Nidoviruses, whose genetic material consists of RNA (ribonucleic acid), are widespread in vertebrates. This species-rich group of viruses has some common characteristics that distinguish them from all other RNA viruses and document their relationship. Otherwise, however, nidoviruses are very different from each other, i.e., in terms of the size of their genome.

One discovery is particularly interesting with regard to the emergence of new viruses: In host animals that are simultaneously infected with different viruses, a recombination of viral genes can occur during virus replication.

"Apparently, the nidoviruses we discovered in fish frequently exchange genetic material between different virus species, even across family boundaries," says Seitz. And when distant relatives "crossbreed," this can lead to the emergence of viruses with completely new properties. According to Seitz, such evolutionary leaps can affect the aggressiveness and dangerousness of the viruses, but also their attachment to certain host animals.

"A genetic exchange, as we have found in fish viruses, will probably also occur in mammalian viruses," explains Seitz. Bats, which—like shrews—are often infected with a large number of different viruses, are considered a true melting pot. The SARS-CoV-2 coronavirus probably also developed in bats and jumped from there to humans.

After gene exchange between nidoviruses, the spike protein with which the viruses dock onto their host cells often changes. Chris Lauber, first author of the study, was able to show this by means of family tree analyses. Modifying this anchor molecule can significantly change the properties of the viruses to their advantage—by increasing their infectiousness or enabling them to switch hosts.

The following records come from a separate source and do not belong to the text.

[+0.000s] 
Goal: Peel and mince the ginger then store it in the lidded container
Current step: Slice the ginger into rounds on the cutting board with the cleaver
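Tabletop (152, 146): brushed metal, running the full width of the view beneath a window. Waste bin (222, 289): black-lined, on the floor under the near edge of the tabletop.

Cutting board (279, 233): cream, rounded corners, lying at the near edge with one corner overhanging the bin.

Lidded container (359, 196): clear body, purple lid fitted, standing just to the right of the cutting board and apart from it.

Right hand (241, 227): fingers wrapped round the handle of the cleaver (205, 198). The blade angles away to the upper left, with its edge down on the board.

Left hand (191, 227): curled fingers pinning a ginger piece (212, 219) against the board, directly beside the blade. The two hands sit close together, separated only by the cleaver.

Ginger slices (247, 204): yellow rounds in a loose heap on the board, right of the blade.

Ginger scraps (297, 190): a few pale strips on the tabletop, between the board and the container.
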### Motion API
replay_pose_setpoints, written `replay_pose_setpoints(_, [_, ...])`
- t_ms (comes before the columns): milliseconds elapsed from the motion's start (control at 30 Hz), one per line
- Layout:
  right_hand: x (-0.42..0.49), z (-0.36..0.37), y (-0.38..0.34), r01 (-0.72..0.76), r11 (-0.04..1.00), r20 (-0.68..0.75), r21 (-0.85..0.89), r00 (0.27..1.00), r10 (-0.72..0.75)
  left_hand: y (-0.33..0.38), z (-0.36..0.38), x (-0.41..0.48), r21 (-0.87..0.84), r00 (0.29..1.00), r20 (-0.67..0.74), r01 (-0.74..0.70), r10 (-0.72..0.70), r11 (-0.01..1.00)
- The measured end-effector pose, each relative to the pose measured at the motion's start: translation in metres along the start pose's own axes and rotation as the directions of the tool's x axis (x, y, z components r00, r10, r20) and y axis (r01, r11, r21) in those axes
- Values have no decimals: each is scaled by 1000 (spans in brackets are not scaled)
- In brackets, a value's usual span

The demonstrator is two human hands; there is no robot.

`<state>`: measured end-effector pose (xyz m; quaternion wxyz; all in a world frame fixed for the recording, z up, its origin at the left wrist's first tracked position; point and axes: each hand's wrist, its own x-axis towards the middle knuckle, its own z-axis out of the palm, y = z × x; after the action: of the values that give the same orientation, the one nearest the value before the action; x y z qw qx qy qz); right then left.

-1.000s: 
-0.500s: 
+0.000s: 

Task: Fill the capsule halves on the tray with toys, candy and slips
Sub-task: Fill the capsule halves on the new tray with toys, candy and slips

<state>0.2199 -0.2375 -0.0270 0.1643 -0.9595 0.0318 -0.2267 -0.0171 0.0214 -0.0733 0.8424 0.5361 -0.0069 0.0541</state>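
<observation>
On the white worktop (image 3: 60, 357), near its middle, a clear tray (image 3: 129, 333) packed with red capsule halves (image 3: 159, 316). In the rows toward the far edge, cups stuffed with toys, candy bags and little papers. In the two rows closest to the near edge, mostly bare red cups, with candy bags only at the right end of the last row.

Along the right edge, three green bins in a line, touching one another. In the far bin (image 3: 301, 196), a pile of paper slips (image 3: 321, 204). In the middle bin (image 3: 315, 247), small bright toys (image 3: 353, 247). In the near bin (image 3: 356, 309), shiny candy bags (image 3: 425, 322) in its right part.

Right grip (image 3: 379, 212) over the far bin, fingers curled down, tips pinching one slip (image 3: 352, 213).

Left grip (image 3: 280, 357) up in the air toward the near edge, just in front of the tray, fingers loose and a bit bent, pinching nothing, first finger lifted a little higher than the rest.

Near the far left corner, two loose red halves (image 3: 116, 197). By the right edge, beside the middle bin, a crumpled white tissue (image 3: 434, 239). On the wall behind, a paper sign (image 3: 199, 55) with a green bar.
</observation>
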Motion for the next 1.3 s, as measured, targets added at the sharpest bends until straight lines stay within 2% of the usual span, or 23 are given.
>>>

A change of host, especially from animals to humans, can greatly facilitate the spread of the virus, as the corona pandemic has emphatically demonstrated. Viral "game-changers" can suddenly appear at any time, becoming a massive threat, and—if push comes to shove—triggering a pandemic. The starting point can be a single double-infected host animal.

The new high-performance computer process could help to prevent the spread of new viruses. It enables a systematic search for virus variants that are potentially dangerous for humans, explains Seitz.

The DKFZ researcher sees another important possible application with regard to his special field of research, virus-associated carcinogenesis: "I could imagine that we could use the new High Performance Computing (HPC) to systematically examine cancer patients or immunocompromised people for viruses. We know that cancer can be triggered by viruses, the best-known example being human papillomaviruses. But we are probably only seeing the tip of the iceberg so far. The HPC method offers the opportunity to track down viruses that, previously undetected, nestle in the human organism and increase the risk of malignant tumors."